_Your instructions_:
Your answer should contain each record from the listing, repeated exactly.

_Provided records_:

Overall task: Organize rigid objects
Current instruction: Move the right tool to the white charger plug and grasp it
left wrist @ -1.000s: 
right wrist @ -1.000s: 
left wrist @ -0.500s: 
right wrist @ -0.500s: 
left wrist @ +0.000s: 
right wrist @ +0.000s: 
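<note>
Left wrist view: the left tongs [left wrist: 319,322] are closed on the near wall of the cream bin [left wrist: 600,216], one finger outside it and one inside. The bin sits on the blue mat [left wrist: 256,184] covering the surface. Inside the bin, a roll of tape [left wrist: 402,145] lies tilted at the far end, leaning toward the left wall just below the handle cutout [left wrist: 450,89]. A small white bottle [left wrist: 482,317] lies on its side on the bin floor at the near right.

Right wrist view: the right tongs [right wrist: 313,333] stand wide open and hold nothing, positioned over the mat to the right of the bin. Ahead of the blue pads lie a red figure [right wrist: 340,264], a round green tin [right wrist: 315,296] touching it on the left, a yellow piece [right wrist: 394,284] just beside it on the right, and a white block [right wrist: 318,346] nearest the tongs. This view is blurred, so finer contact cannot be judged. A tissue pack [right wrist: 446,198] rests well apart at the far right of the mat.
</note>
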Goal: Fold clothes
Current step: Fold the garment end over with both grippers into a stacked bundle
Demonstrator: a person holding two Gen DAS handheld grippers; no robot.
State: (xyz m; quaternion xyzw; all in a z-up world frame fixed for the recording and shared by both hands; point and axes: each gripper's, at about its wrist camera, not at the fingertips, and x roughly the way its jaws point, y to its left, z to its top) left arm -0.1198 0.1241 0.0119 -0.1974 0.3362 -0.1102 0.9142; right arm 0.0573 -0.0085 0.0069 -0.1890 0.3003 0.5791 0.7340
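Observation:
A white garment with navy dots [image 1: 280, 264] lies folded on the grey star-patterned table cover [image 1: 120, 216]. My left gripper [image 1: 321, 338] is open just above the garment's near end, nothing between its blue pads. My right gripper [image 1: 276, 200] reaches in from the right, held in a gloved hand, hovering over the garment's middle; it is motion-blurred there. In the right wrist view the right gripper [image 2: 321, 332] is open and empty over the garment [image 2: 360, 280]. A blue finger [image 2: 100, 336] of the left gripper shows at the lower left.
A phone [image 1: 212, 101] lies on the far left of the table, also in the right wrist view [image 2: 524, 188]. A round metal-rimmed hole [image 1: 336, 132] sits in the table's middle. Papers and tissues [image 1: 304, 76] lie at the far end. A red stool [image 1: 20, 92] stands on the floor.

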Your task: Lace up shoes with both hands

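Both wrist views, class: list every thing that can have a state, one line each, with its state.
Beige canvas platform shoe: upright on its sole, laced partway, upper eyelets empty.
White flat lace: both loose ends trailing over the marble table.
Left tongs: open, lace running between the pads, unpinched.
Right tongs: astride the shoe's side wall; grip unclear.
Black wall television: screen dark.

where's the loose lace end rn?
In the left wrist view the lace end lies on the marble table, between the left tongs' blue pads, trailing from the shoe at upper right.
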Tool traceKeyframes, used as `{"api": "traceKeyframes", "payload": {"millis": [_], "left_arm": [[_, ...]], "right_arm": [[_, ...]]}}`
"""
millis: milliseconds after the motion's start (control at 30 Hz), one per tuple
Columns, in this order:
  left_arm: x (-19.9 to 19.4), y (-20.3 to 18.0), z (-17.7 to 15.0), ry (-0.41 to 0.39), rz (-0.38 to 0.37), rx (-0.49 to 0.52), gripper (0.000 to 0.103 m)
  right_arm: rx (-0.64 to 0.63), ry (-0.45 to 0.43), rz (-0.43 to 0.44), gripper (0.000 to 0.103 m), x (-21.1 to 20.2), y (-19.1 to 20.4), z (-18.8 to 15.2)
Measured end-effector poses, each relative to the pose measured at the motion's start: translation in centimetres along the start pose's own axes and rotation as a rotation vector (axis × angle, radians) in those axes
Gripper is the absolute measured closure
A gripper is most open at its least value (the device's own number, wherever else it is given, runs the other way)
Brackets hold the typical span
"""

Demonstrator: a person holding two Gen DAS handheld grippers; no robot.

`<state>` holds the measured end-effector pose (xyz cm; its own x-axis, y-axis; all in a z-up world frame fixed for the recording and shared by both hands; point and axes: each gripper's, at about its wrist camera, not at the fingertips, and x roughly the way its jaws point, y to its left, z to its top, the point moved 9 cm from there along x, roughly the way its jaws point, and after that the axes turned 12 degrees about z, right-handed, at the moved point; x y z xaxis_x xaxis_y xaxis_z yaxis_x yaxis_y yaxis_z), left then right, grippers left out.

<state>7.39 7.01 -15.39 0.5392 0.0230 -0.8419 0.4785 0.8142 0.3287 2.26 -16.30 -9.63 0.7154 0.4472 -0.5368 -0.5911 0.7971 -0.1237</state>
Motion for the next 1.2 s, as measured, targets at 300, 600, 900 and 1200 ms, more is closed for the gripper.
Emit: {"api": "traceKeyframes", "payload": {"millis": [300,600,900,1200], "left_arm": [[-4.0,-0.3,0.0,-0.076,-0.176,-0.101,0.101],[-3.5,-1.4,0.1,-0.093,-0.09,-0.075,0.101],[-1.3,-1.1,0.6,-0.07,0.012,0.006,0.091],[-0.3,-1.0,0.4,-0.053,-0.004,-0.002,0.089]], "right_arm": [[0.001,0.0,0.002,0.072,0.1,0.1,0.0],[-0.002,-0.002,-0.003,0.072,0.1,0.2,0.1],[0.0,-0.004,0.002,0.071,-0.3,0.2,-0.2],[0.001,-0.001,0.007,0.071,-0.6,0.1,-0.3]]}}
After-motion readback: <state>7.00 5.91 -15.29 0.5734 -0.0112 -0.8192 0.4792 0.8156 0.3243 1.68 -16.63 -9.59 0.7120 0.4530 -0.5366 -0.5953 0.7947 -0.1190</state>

_Solution to this problem_:
Overall task: Organize rigid objects
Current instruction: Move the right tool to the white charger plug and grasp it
left wrist @ -1.000s: 
right wrist @ -1.000s: 
left wrist @ -0.500s: 
right wrist @ -0.500s: 
left wrist @ +0.000s: 
right wrist @ +0.000s: 
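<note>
Left wrist view: the left tongs [left wrist: 319,322] are closed on the near wall of the cream bin [left wrist: 600,216], one finger outside it and one inside. The bin sits on the blue mat [left wrist: 256,184] covering the surface. Inside the bin, a roll of tape [left wrist: 402,145] lies tilted at the far end, leaning toward the left wall just below the handle cutout [left wrist: 450,89]. A small white bottle [left wrist: 482,317] lies on its side on the bin floor at the near right.

Right wrist view: the right tongs [right wrist: 313,333] stand wide open and hold nothing, positioned over the mat to the right of the bin. Ahead of the blue pads lie a red figure [right wrist: 340,264], a round green tin [right wrist: 315,296] touching it on the left, a yellow piece [right wrist: 394,284] just beside it on the right, and a white block [right wrist: 318,346] nearest the tongs. This view is blurred, so finer contact cannot be judged. A tissue pack [right wrist: 446,198] rests well apart at the far right of the mat.
</note>
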Goal: Fold clothes
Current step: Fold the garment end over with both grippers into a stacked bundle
Demonstrator: a person holding two Gen DAS handheld grippers; no robot.
State: (xyz m; quaternion xyzw; all in a z-up world frame fixed for the recording and shared by both hands; point and axes: each gripper's, at about its wrist camera, not at the fingertips, and x roughly the way its jaws point, y to its left, z to its top) left arm -0.1198 0.1241 0.0119 -0.1974 0.3362 -0.1102 0.9142; right arm 0.0573 -0.0085 0.0069 -0.1890 0.3003 0.5791 0.7340
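Observation:
A white garment with navy dots [image 1: 280, 264] lies folded on the grey star-patterned table cover [image 1: 120, 216]. My left gripper [image 1: 321, 338] is open just above the garment's near end, nothing between its blue pads. My right gripper [image 1: 276, 200] reaches in from the right, held in a gloved hand, hovering over the garment's middle; it is motion-blurred there. In the right wrist view the right gripper [image 2: 321, 332] is open and empty over the garment [image 2: 360, 280]. A blue finger [image 2: 100, 336] of the left gripper shows at the lower left.
A phone [image 1: 212, 101] lies on the far left of the table, also in the right wrist view [image 2: 524, 188]. A round metal-rimmed hole [image 1: 336, 132] sits in the table's middle. Papers and tissues [image 1: 304, 76] lie at the far end. A red stool [image 1: 20, 92] stands on the floor.
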
Your task: Lace up shoes with both hands

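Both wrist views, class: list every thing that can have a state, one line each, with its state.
Beige canvas platform shoe: upright on its sole, laced partway, upper eyelets empty.
White flat lace: both loose ends trailing over the marble table.
Left tongs: open, lace running between the pads, unpinched.
Right tongs: astride the shoe's side wall; grip unclear.
Black wall television: screen dark.

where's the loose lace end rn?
In the left wrist view the lace end lies on the marble table, between the left tongs' blue pads, trailing from the shoe at upper right.
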Tool traceKeyframes, used as `{"api": "traceKeyframes", "payload": {"millis": [_], "left_arm": [[_, ...]], "right_arm": [[_, ...]]}}`
"""
millis: milliseconds after the motion's start (control at 30 Hz), one per tuple
Columns, in this order:
  left_arm: x (-19.9 to 19.4), y (-20.3 to 18.0), z (-17.7 to 15.0), ry (-0.41 to 0.39), rz (-0.38 to 0.37), rx (-0.49 to 0.52), gripper (0.000 to 0.103 m)
  right_arm: rx (-0.64 to 0.63), ry (-0.45 to 0.43), rz (-0.43 to 0.44), gripper (0.000 to 0.103 m), x (-21.1 to 20.2), y (-19.1 to 20.4), z (-18.8 to 15.2)
Measured end-effector poses, each relative to the pose measured at the motion's start: translation in centimetres along the start pose's own axes and rotation as a rotation vector (axis × angle, radians) in those axes
Gripper is the absolute measured closure
A gripper is most open at its least value (the device's own number, wherever else it is given, runs the other way)
Brackets hold the typical span
"""

Demonstrator: a person holding two Gen DAS handheld grippers; no robot.

`<state>` holds the measured end-effector pose (xyz cm; its own x-axis, y-axis; all in a z-up world frame fixed for the recording and shared by both hands; point and axes: each gripper's, at about its wrist camera, not at the fingertips, and x roughly the way its jaws point, y to its left, z to its top, the point moved 9 cm from there along x, roughly the way its jaws point, and after that the axes turned 12 degrees about z, right-handed, at the moved point; x y z xaxis_x xaxis_y xaxis_z yaxis_x yaxis_y yaxis_z), left then right, grippers left out.

<state>7.39 7.01 -15.39 0.5392 0.0230 -0.8419 0.4785 0.8142 0.3287 2.26 -16.30 -9.63 0.7154 0.4472 -0.5368 -0.5911 0.7971 -0.1237</state>
Motion for the next 1.2 s, as measured, targets at 300, 600, 900 and 1200 ms, more is closed for the gripper.
Emit: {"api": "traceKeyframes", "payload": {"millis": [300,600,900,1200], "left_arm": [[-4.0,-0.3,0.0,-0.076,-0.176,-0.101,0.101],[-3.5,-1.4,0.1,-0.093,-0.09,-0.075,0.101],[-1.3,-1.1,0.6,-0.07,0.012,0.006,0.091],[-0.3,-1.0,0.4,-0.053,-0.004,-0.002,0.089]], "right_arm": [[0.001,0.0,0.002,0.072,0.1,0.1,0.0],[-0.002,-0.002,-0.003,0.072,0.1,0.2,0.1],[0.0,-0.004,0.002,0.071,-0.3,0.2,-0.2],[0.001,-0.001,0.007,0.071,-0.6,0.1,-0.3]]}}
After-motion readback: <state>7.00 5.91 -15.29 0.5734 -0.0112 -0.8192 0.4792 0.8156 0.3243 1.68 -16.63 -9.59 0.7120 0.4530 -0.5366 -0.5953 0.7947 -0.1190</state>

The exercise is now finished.